Schisandra is a woody vine with numerous clusters of tiny, bright red berries. It grows throughout China and regions of Russia and Korea. The fully ripe, sun-dried fruit is used medicinally. It is purported to have sour, sweet, salty, hot, and bitter tastes. This unusual combination of flavours is reflected in schisandra’s Chinese name wu-wei-zi, meaning “five taste fruit.”
A classical treatise on Chinese herbal medicine, Shen Nung Pen Tsao Ching, describes schisandra as a herb useful for a wide variety of conditions, especially as a kidney tonic and lung astringent. Other Traditional Chinese Medicine texts note that schisandra is useful for coughs, night sweats, insomnia, thirst, and physical exhaustion. Adaptogenic herbs, like schisandra, have been used in Traditional Chinese Medicine to improve the ability of the body to respond to stress.
What it does
Schisandra contains a variety of compounds including organic acids, volatile oils and lignans. The lignans apppear to control inflammation and help regenerate liver tissue. The herb also has a mild adaptogenic property, beneficially modifying the stress response. Schisandra has been shown to directly stimulate the nervous system and improve mental clarity and the speed of reflexes.

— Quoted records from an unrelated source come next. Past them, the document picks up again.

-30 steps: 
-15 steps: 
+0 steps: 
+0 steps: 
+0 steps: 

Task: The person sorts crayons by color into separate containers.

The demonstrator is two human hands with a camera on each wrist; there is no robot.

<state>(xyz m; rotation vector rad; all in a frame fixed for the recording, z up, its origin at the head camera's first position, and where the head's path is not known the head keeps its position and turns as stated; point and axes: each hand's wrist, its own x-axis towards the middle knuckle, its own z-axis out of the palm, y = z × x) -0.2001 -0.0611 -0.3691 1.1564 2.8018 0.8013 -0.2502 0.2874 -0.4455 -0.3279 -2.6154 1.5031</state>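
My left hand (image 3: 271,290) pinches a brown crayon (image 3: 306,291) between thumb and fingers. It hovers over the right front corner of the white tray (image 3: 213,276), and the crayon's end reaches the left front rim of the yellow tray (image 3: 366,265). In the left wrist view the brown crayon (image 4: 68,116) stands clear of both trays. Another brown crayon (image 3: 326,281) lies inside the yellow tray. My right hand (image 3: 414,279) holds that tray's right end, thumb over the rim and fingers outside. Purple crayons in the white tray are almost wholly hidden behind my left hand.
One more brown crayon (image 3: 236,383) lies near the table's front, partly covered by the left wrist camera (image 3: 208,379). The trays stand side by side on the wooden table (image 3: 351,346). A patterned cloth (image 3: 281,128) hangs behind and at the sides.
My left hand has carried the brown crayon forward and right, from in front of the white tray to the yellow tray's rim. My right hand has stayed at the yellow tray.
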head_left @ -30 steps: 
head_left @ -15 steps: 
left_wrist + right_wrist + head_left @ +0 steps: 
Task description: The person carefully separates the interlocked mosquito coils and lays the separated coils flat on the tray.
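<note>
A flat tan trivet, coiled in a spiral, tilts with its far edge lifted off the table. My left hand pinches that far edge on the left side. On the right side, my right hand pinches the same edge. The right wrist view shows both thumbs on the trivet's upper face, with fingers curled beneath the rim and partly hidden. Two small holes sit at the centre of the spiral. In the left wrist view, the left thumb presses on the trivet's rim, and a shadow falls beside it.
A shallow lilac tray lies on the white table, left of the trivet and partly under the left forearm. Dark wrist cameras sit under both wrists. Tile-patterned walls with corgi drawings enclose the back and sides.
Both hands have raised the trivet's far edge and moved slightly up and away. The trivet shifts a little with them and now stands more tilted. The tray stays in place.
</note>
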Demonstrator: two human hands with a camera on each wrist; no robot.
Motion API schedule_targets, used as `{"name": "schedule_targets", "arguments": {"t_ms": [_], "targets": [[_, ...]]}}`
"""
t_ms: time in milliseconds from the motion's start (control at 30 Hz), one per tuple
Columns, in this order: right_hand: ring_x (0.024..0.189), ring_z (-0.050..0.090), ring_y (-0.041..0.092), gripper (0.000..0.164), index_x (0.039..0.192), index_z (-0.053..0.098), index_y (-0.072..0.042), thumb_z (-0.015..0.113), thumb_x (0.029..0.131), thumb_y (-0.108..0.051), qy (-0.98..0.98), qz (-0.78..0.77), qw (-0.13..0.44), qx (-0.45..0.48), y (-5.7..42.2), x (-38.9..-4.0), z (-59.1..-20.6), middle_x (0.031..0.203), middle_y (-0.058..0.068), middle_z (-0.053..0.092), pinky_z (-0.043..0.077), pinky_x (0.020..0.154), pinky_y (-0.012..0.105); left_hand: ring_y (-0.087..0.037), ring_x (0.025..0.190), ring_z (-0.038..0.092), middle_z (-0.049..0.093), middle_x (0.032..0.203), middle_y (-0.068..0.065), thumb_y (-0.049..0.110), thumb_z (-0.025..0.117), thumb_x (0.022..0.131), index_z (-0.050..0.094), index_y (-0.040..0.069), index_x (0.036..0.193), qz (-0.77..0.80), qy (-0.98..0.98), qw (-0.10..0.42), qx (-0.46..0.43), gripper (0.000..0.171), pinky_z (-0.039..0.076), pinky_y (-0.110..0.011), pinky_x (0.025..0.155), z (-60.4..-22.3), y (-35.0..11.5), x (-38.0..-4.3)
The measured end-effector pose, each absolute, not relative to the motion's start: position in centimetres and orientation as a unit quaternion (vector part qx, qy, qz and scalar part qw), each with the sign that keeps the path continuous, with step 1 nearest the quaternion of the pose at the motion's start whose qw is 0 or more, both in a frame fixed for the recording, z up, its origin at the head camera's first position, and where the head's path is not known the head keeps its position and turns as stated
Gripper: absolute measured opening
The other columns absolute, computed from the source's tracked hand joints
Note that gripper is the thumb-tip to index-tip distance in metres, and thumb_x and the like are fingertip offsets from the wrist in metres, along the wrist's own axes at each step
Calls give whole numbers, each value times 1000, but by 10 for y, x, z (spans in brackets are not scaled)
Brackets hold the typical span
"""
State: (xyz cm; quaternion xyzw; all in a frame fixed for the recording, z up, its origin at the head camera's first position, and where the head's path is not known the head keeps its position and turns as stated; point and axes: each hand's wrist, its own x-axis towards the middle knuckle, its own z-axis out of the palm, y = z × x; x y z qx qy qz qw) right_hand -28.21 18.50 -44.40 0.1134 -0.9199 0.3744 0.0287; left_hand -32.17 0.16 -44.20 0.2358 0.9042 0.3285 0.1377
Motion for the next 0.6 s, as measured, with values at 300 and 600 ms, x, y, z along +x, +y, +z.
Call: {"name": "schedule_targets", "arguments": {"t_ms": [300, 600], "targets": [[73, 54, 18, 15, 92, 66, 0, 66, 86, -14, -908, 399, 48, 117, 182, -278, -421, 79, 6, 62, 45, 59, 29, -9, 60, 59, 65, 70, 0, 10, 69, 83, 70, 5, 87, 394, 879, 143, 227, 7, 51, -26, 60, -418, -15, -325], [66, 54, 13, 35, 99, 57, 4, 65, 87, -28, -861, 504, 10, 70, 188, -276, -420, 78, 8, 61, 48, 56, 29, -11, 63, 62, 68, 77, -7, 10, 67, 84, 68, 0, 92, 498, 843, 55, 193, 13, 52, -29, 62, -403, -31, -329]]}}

|Mental enhancement||Liver toxicity||Cirrhosis|
Current research has shown that the herbs active schisandrins prevent liver damage, stimulate liver repair and normalise liver functioning. These effects appear to be to a great extent due to a positive impact on glutathione activity and general liver detoxification processes.
Generally, there are no side effects or contra-indications from using Schisandra.
Do not use in pregnancy or when breastfeeding.
If you have peptic ulcers, epilepsy or high blood pressure you should not take Schisandra.